Su padre no conoció más oficio ni beneficio que el de ser un jugador de póquer sintético (han leído bien) que ganó en una mano un piso en Madrid. En estas falleció su madre… Y en la capital, el colegio Athenea y la universidad que le metió en la militancia clandestina en el PCE, el conocimiento de las mujeres y el interés por la cultura. José María Carreño (compañero en la Escuela de Publicidad), gran lector y crítico en Film Ideal, lo acercó a la cinefilia. Frecuentó cineclubs y tertulias; trabajó como documentalista en TVE… De ahí a crecer como cineasta y guionista ya no había más que un paso y lo dio.

Interesa lo que escribe sobre sus películas y guiones, destacando su colaboración (como productor) con Amenábar y su trabajo con los relatos de Manuel Rivas; su admiración por el cine de los Rhomer, Truffaut y sobre todo de Woody Allen como guionista y director; su debilidad por actores como Resines, Fernán Gómez o Maribel Verdú; su interés por películas como Dos en la carretera y Desayuno con diamantes…, por todo esfuerzo artístico que destile humor a lo Billy Wilder o Berlanga. «En España —sostenía— es absurdo hacer comedias al estilo de Berlanga porque ya las hacía él y nadie las iba a hacer mejor». ¡Uf!

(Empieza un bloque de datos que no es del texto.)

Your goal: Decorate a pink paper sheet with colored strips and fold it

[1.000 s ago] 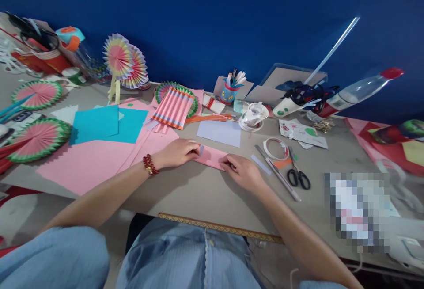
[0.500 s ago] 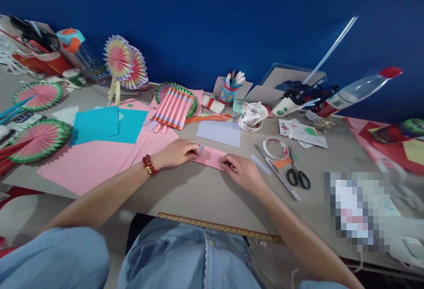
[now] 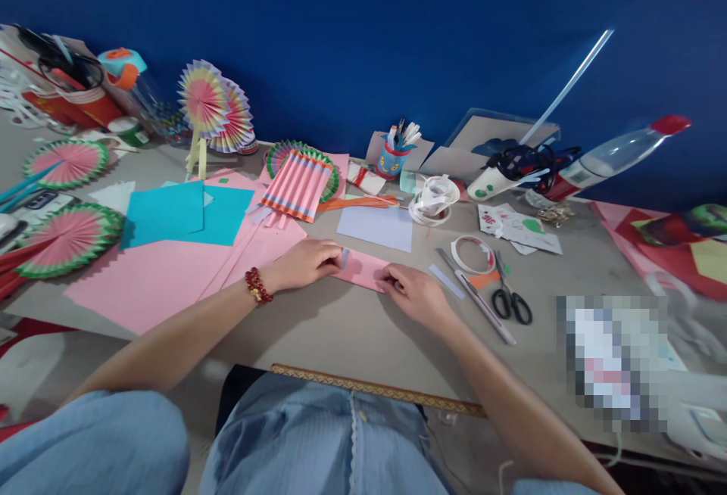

Cuerda no apreció a los héroes ni quiso hacer películas «tamborileras» (las que conceden más aprecio a la percusión y el ruido que al cantante o el tema); empedernido lector de Fernández Flórez, Cunqueiro y sobre todo de Pío Baroja. Encontró «muy difícil» llevar al cine las narraciones de Alberto Méndez, aunque lo hizo en Los girasoles ciegos. Veneró a Azcona con quién compartía ideas y críticas a la Iglesia católica. Amaba el jazz, a Bach, a Goya y Cézanne…

Vivimos, afirmó Baudrillard, en la sociedad del espectáculo. Cuerda fue claro al respecto: «Estoy harto de tanto espectáculo. Tanto fuego de artificio…». Tenía una visión agria de la vida, si, pero argumentó: «¿qué visión se puede tener si vivimos en un mundo de mierda, insoportable, miserable». Memorias fritas. El título ya es de aúpa. Los fritos nos encantan pese a que nos pueden sentar muy mal.